Personal information
- Full name: William Raisbeck
- Date of birth: 22 December 1875
- Place of birth: Wallacestone, Scotland
- Date of death: 2 November 1946 (aged 70)
- Place of death: Taber, Alberta, Canada
- Height: 5 ft 11 in (1.80 m)
- Position: Half-back

Senior career*
- Years: Team / Apps / (Gls)
- ?–1896: Larkhall Thistle
- 1896: Hibernian / 0 / (0)
- 1896: Clyde / 7 / (1)
- 1896–1897: Sunderland / 0 / (0)
- 1897: Royal Albert
- 1897–1898: Clyde / 11 / (1)
- 1898–1900: Sunderland / 69 / (6)
- 1901–1902: Derby County / 3 / (0)
- 1902–1904: New Brompton / 56 / (2)
- 1904–1905: Reading
- 1905–1907: Falkirk / 33 / (1)

= Bill Raisbeck =

Scottish footballer (1875–1946)

William Raisbeck (22 December 1875 – 2 November 1946) was a Scottish professional association football player at the turn of the twentieth century.

== Career ==
Born in Wallacestone, Stirlingshire but raised in a mining community near Cambuslang in South Lanarkshire, Raisbeck began his career with Larkhall Thistle before going on to Hibernian (no league appearances) and Clyde. In 1896 he travelled south of the border to join Sunderland, but left without playing a match and returned to Scotland, where he played for Royal Albert and once again for Clyde, where he did play in several league matches.

In 1898 he joined Sunderland again, and this time made 69 appearances in the English Football League, scoring five goals. In 1901 he joined Derby County, but made only three appearances.

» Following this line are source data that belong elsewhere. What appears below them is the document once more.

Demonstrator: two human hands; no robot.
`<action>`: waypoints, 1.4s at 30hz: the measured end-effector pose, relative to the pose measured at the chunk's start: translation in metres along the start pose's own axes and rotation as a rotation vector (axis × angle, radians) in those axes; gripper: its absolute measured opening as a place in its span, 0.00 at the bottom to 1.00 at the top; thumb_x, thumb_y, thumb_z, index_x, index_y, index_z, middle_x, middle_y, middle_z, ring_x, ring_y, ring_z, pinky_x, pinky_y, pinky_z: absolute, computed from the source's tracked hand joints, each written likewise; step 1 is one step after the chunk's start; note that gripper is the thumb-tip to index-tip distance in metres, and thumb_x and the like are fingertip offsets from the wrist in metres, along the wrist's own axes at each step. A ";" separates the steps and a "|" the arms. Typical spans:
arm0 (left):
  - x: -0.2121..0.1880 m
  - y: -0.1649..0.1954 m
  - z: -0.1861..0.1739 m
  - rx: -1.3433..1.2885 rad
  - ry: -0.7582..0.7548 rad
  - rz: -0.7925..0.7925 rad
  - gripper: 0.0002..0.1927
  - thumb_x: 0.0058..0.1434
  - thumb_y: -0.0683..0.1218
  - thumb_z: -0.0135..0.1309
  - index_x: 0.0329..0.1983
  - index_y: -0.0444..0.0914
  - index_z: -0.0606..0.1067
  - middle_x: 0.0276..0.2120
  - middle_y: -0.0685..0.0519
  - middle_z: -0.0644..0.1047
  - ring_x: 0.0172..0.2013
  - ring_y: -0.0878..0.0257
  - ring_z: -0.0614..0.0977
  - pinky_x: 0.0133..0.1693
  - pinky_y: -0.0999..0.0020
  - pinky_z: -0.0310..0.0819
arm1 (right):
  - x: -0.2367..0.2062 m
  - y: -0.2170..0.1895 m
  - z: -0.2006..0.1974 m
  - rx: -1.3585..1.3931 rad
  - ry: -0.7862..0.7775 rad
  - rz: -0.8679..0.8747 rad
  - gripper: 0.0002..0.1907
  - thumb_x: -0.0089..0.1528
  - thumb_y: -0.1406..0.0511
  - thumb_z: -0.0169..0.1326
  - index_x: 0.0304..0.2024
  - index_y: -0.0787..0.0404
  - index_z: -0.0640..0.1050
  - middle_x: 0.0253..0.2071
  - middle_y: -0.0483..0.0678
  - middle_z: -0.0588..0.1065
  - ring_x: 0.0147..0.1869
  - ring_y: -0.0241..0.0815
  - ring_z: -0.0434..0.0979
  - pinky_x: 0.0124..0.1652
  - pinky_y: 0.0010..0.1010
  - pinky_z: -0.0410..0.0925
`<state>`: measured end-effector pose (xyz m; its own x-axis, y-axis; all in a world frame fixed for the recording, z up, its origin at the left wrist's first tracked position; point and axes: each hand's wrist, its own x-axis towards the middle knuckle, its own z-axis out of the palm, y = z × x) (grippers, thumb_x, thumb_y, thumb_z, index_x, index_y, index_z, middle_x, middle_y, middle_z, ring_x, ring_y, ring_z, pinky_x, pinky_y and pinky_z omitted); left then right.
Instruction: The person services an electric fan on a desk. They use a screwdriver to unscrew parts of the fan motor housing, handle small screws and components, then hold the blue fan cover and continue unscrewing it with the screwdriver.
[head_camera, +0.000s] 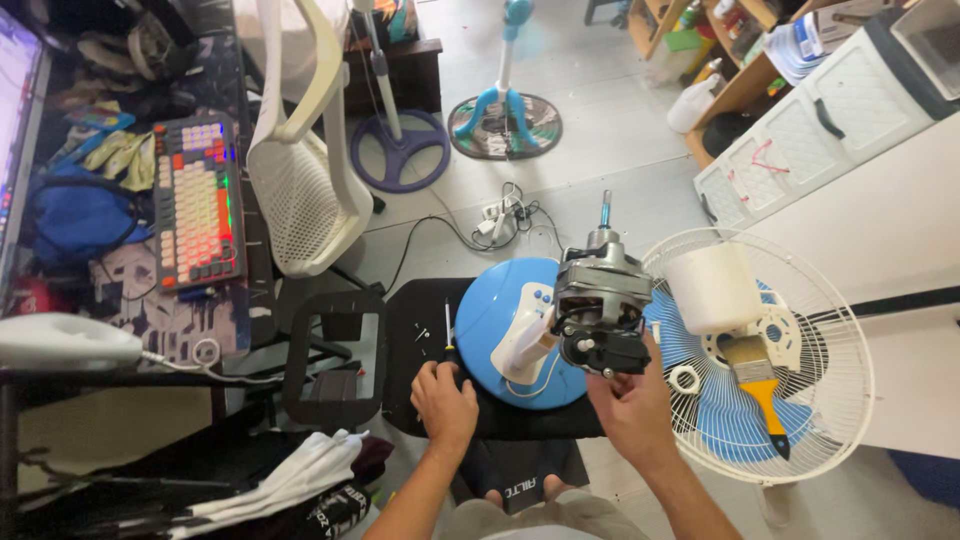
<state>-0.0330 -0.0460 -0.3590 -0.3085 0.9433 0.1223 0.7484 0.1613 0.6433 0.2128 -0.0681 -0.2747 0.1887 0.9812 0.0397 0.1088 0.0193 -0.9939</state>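
My right hand (632, 400) grips the black underside of a fan motor (600, 300), a grey metal block with a thin shaft pointing up. The motor hangs over a round blue fan base (500, 300) with a white neck, lying on a black mat (420, 330). My left hand (445, 400) is closed around the handle of a screwdriver (448, 335), whose thin shaft points away from me over the mat, left of the blue base.
A white fan grille (830, 400) lies to the right, holding blue blades, a white cover and a yellow-handled paintbrush (760, 385). A white mesh chair (300, 190), a desk with a lit keyboard (198, 200), two fan stands and a power strip surround the spot.
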 end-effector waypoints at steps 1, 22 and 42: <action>0.000 0.008 -0.004 -0.033 0.078 0.051 0.21 0.51 0.42 0.68 0.48 0.38 0.78 0.54 0.39 0.74 0.59 0.40 0.73 0.59 0.44 0.65 | 0.005 -0.004 -0.007 -0.101 0.058 0.047 0.45 0.61 0.77 0.58 0.78 0.63 0.57 0.59 0.58 0.75 0.53 0.43 0.80 0.48 0.32 0.74; 0.029 0.150 -0.029 -0.659 0.107 0.399 0.18 0.57 0.32 0.60 0.51 0.35 0.80 0.47 0.44 0.83 0.50 0.44 0.85 0.51 0.57 0.82 | 0.145 -0.064 -0.003 0.632 -0.659 0.150 0.43 0.71 0.48 0.56 0.78 0.69 0.62 0.70 0.56 0.73 0.74 0.48 0.73 0.71 0.43 0.65; 0.112 0.096 -0.025 -0.826 -0.645 0.239 0.26 0.59 0.36 0.70 0.59 0.38 0.75 0.48 0.55 0.84 0.49 0.66 0.85 0.53 0.65 0.83 | 0.105 -0.050 0.005 0.540 -0.254 -0.009 0.47 0.54 0.57 0.77 0.64 0.67 0.64 0.56 0.52 0.77 0.61 0.43 0.78 0.63 0.38 0.71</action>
<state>-0.0106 0.0678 -0.2644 0.3427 0.9383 0.0465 0.0452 -0.0659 0.9968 0.2219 0.0350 -0.2210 -0.0565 0.9945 0.0885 -0.4151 0.0572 -0.9080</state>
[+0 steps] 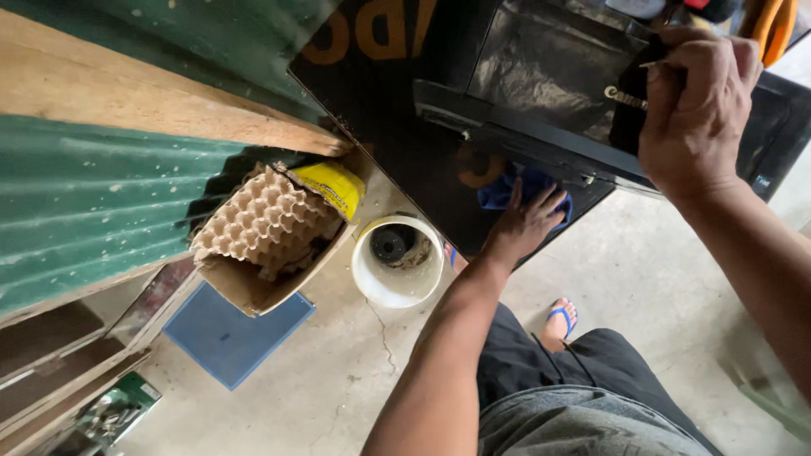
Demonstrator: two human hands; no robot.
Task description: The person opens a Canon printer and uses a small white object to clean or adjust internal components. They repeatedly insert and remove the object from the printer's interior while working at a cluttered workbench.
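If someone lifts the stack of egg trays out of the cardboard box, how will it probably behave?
The egg trays look like moulded paper pulp, so probably light for their size and fairly stiff. As a loose stack leaning in the tilted cardboard box, they may slide apart when lifted. The thin dimpled edges likely crush or tear under hard squeezing.
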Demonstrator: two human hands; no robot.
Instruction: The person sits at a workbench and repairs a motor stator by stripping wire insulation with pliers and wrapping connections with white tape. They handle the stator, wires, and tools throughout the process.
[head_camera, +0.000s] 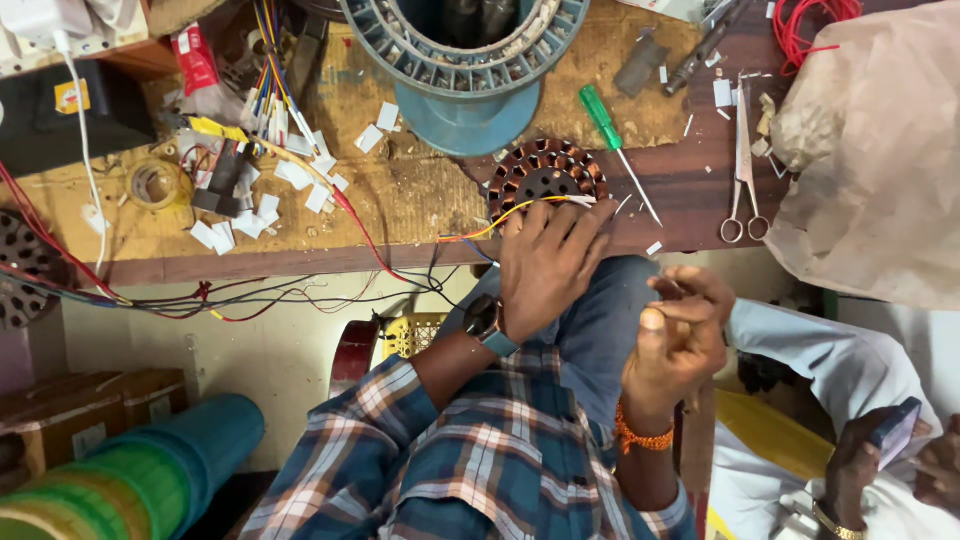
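Stator core (546, 172), copper-wound, at bench edge (300, 262), frame centre. Left hand (548, 262) flat, fingers spread over its near rim, pinning it steady. Right hand (680, 335) lower right, fingertips pinched together, likely on thin wire; can't tell. Green screwdriver (604, 121) and scissors (743, 165) right of core, within reach.

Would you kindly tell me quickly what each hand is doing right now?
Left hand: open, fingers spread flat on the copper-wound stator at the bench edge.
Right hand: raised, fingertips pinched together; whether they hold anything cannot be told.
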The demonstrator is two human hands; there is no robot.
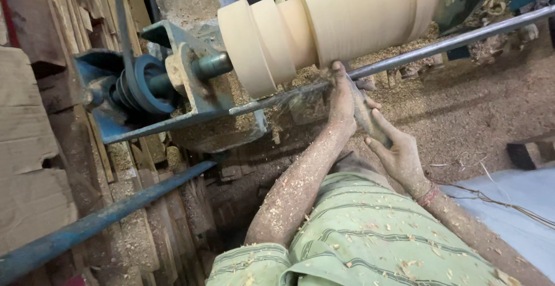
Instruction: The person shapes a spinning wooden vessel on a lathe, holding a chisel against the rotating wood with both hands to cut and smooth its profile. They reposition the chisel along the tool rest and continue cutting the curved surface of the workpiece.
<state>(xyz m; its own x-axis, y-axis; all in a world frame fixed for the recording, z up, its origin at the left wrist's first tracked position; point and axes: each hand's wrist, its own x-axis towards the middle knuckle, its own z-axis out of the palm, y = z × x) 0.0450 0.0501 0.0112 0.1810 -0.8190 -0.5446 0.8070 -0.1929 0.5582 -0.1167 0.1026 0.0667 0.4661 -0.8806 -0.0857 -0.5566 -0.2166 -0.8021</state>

In 1902 he joined New Brompton of the Southern League, where he played for two seasons, making over 60 appearances. In 1904 he played for Reading, after which he returned to Scotland to play for Falkirk for the next two seasons.

== Personal life ==
In 1907, Raisbeck and other members of his family, including his younger brother Andrew who was also a footballer (Hibernian, Hull City), emigrated to Canada. He died in Alberta in 1946.

He was also the older brother of Scottish international footballer Alex Raisbeck (Hibernian, Liverpool, Partick Thistle, Scotland). A cousin of the family, Luke Raisbeck, played for West Ham United and Blackpool among others.